Ben Watson is a young black man with a penchant for chemistry and an oddly assorted collection of surprisingly useful odd jobs in his past. A past that isn’t nearly as checkered as Badger’s.

Their first big case is a desperate one, and so are they, even though they’re handed that case on Holmes’ silver salver, for reasons that Badger and Watson have yet to determine. Holmes claims he’s too busy, but that’s pure balderdash and Badger knows it. For Holmes the case would be easy as pie, but for the two fledgling detectives in a race to prove that a young man was wrongfully accused of murdering his employer – it’s the chance of a lifetime.

Or the end of more lives than just their client’s, including, quite possibly, their own.

Escape Rating A-: Surprisingly and delightfully, The Isolated Séance is a story of Sherlock Holmes, of all people, paying it forward – in spite of that phrase not being in common parlance until more than a century later.

As a way of making the leap from Holmes himself to a ‘new generation’ it’s an excellent way of shifting the focus of this Holmes pastiche from the great man to a couple of young men just getting their start – as Holmes and his Watson were when they first took rooms together at 221b.

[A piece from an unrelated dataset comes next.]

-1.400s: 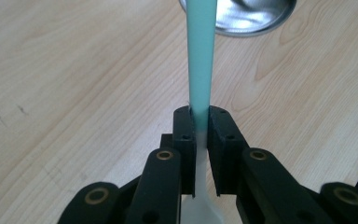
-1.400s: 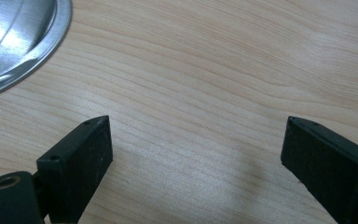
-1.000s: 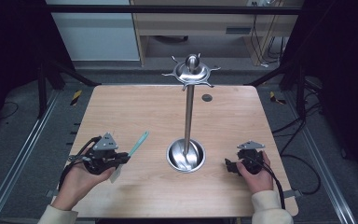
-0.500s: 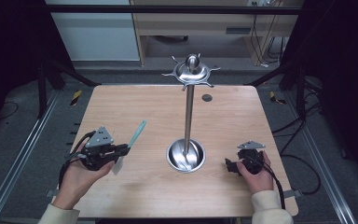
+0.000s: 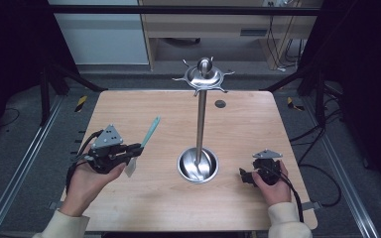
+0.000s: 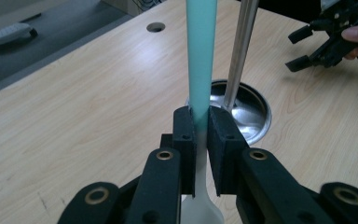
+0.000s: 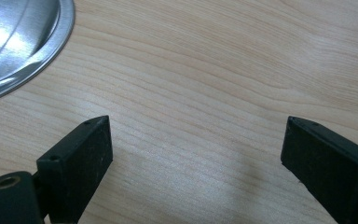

We get just enough of a glimpse of Badger and Watson’s original circumstances to see just how much the two young men are in over their heads when Holmes steps in and gives them not just a case but an astonishing hand up in their attempts to follow the path he has already broken and solve a case that is every bit as convoluted as anything Holmes himself took on.

Holmes calls his starting grant to them an investment in his legacy, and so it proves. It also helps kick the story into a higher gear as it removes many of the external impediments to their possible success, giving both the characters and the reader a chance to focus on those impediments that are inherent to the case itself and to their maturity – or rather its lack. Particularly in Badger’s case.

(Although both men are very young, Watson’s circumstances as a black man in a city that is prejudiced against him at every turn gives him a bit of caution and maturity that Badger sadly lacks. Watson’s perspective as someone who will always be considered an outsider even before he opens his mouth reminds this reader of the relationship between a young Mycroft Holmes and the more mature Cyrus Douglas in Kareem Abdul Jabbar’s Mycroft Holmes series. Please consider this a readalike recommendation as the Jabbar series is marvelous.)

The case itself is a farrago of mysterious circumstances, wild conjectures, police intractability and mistaken identity from its murderous beginning in the midst of a seance to its tragic, justly unjust ending. Elements which are present in much of Holmes’ canonical casebook as well.

But the way that Badger and Watson come to their solution – and wrestle with their consciences along the way – stands on its own merits. As do they. I look forward to watching their career continue in the second book in this series, The Mummy of Mayfair, hopefully this time next year!